Apa hal yang memotivasi Anda sehingga bisa terus struggle?
Motivator terbesar saya adalah harus bisa membayar utang supaya tidak masuk penjara. What else can be worse than that? Di Indonesia ini, resiko bagi orang yang menjadi pengusaha sangatlah besar.
Anda ada rencana ke berkunjung ke luar negeri untuk urusan bisnis?
Saya berencana terbang ke Oshkosh. Di sana ada pameran dirgantara di Ohio. Sebanyak 10 ribu pesawat bakal berkumpul di sana. Tapi saya tidak ada rencana membeli pesawat, tapi hanya sekadar liburan bersama keluarga.
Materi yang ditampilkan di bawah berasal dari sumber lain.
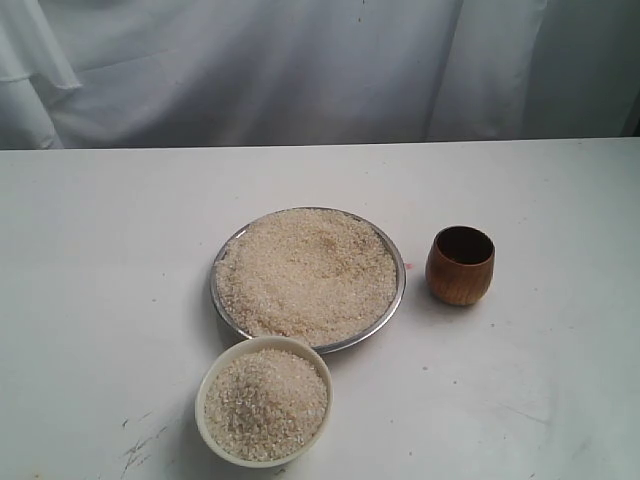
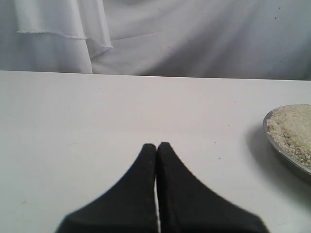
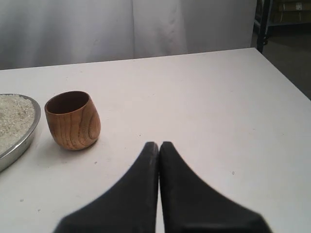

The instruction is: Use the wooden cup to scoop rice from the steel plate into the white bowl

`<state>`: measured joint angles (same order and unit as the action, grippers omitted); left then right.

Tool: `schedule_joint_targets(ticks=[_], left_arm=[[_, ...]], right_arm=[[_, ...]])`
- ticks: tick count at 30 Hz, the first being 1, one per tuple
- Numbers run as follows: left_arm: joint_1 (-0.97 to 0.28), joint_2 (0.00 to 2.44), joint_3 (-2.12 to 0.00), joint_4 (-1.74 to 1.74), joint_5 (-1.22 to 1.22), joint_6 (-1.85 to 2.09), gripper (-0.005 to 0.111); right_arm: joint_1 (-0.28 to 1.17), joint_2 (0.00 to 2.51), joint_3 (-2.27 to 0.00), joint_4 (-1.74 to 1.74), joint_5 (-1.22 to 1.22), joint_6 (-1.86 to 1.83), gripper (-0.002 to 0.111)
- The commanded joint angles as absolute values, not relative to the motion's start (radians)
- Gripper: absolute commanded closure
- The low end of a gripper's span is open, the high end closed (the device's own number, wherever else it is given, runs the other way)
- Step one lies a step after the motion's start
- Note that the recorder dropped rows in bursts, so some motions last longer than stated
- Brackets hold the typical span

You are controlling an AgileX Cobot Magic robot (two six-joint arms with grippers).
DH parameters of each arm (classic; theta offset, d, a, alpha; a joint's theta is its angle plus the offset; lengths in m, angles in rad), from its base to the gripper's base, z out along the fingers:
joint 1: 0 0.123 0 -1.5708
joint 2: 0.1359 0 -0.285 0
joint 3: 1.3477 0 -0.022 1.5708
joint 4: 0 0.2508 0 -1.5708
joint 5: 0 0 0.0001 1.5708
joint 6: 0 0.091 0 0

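Status: steel plate (image 1: 398, 300) sits mid-surface (image 1: 100, 250), covered nearly rim to rim with rice (image 1: 305, 275), a loose pale mass, slightly mounded. The white bowl (image 1: 203, 412) is at the plate's near edge, toward the left. Its rim meets or overlaps the plate rim in the exterior view, can't tell whether they actually touch. The bowl holds rice (image 1: 265, 405) too, filled close to its rim. The wooden cup (image 1: 460, 270) stands upright and free on the surface just right of the plate, with a small gap between them, mouth up, dark inside, grain showing on the wall. State of left jaws: two black tips pressed together, nothing pinched, over bare surface. The left wrist view catches only a slice of the plate rim (image 2: 286, 158) with rice on it, off to one side and well clear of the tips. State of right jaws: pressed together as well, nothing pinched, over the surface. The right wrist view has the cup (image 3: 73, 120) ahead and off to one side of the tips, apart from them, with the plate edge (image 3: 19, 143) just beyond the cup; cup and plate stand apart there too. White cloth (image 1: 300, 70) hangs behind the surface. A few dark scuffs (image 1: 140, 445) mark the surface near the bowl, front left. The right wrist view also shows the surface's far corner with dark floor past it.
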<state>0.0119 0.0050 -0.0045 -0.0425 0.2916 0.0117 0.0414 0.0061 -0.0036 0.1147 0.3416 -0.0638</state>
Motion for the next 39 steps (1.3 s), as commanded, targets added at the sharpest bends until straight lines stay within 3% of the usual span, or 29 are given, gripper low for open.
schedule_joint_targets(ticks=[1, 39], left_arm=[[0.01, 0.0, 0.0, -0.043, 0.285, 0.009, 0.107], [0.01, 0.0, 0.0, -0.043, 0.285, 0.009, 0.107]], right_arm=[[0.045, 0.0, 0.0, 0.11, 0.347, -0.079, 0.108], [0.045, 0.0, 0.0, 0.123, 0.347, -0.079, 0.108]])
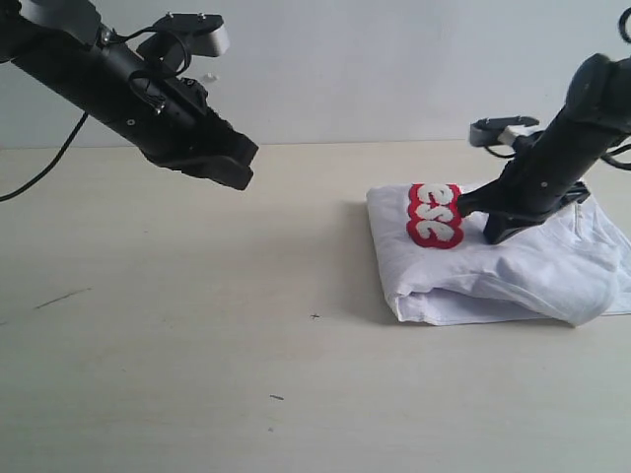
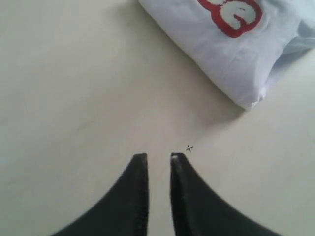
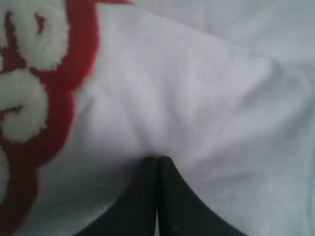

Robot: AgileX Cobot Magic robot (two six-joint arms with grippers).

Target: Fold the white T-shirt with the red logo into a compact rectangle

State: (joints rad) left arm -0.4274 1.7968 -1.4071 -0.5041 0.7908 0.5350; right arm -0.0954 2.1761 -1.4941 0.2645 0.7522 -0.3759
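Found the white T-shirt (image 1: 513,276) on the right of the table (image 1: 197,345), at mid depth, doubled into a thick bundle with the red logo (image 1: 435,215) face up on its left end. Noted puffy, rounded layers along the near edge and loose cloth trailing off to the right. Saw the right arm's fingers (image 3: 165,191) closed tip to tip and pressed into the top layer just right of the logo; could not tell whether pinching any cloth. Saw the left arm's fingers (image 2: 139,179) narrowly parted, empty, raised over bare table well left of the shirt. Judged the step as flattening a nearly finished fold: best done by pressing straight down, then smoothing rightward without dragging the top layer.
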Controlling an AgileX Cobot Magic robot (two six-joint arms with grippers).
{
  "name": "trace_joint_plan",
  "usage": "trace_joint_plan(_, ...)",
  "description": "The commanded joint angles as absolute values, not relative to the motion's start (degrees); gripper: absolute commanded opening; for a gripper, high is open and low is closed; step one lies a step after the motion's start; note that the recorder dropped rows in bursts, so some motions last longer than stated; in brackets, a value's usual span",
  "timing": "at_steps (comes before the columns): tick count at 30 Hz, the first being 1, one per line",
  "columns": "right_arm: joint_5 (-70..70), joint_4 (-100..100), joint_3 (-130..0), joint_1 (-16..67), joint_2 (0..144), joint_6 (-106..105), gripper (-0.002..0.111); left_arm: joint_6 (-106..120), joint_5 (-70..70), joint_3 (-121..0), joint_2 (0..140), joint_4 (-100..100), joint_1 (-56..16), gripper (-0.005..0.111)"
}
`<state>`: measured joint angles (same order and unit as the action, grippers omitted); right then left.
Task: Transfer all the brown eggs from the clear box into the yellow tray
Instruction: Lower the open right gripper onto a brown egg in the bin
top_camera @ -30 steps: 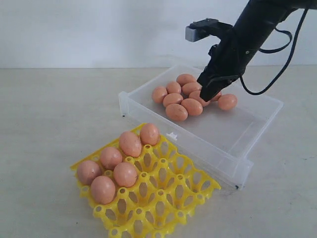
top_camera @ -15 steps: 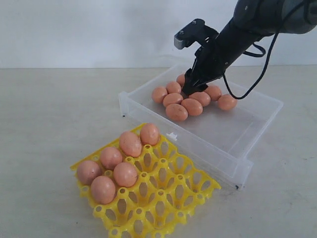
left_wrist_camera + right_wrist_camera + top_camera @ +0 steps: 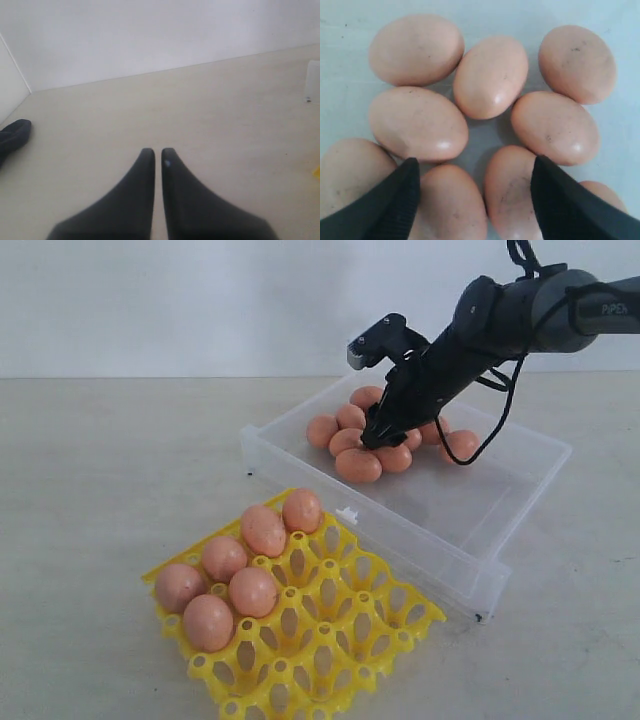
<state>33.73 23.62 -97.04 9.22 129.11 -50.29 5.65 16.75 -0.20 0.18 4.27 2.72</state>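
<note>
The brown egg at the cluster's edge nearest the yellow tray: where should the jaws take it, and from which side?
Grip that egg across its narrow middle, coming down from above: it lies on its side in the clear box. Its outer side is free; other eggs crowd the far side, so that jaw likely needs care.

It looks like a robotics lab bench: a plain white wall (image 3: 200,300), a pale tabletop (image 3: 100,460), and a black cabled robot arm (image 3: 520,315) reaching over it.
</note>
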Motion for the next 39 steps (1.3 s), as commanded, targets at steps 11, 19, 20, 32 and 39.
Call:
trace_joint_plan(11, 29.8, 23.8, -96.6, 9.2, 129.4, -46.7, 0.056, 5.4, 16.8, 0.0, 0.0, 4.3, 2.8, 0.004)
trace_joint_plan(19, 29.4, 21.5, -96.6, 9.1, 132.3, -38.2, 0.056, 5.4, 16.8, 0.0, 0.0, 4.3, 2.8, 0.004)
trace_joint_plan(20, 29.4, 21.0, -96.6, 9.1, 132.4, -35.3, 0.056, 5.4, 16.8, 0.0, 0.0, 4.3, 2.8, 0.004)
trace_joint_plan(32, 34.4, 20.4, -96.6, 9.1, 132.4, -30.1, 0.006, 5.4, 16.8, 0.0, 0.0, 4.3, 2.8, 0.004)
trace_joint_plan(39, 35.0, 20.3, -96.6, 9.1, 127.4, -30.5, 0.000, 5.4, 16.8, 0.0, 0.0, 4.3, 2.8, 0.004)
Anda sudah sukses sebagai pemasok ikan, sukses sebagai CEO Susi Air, memperoleh banyak penghargaan dari mana-mana, dan lain-lain. Apakah semua keinginan Anda sudah terpenuhi?
Belum. Utang saya belum lunas! Jadi, keinginan saya sekarang adalah melunasi utang. Setelah itu, saya ingin membuat semua orang bisa merasakan apa yang saya rasakan, misalnya bisa terbang ke mana saja, dihargai, dan dihormati orang-orang.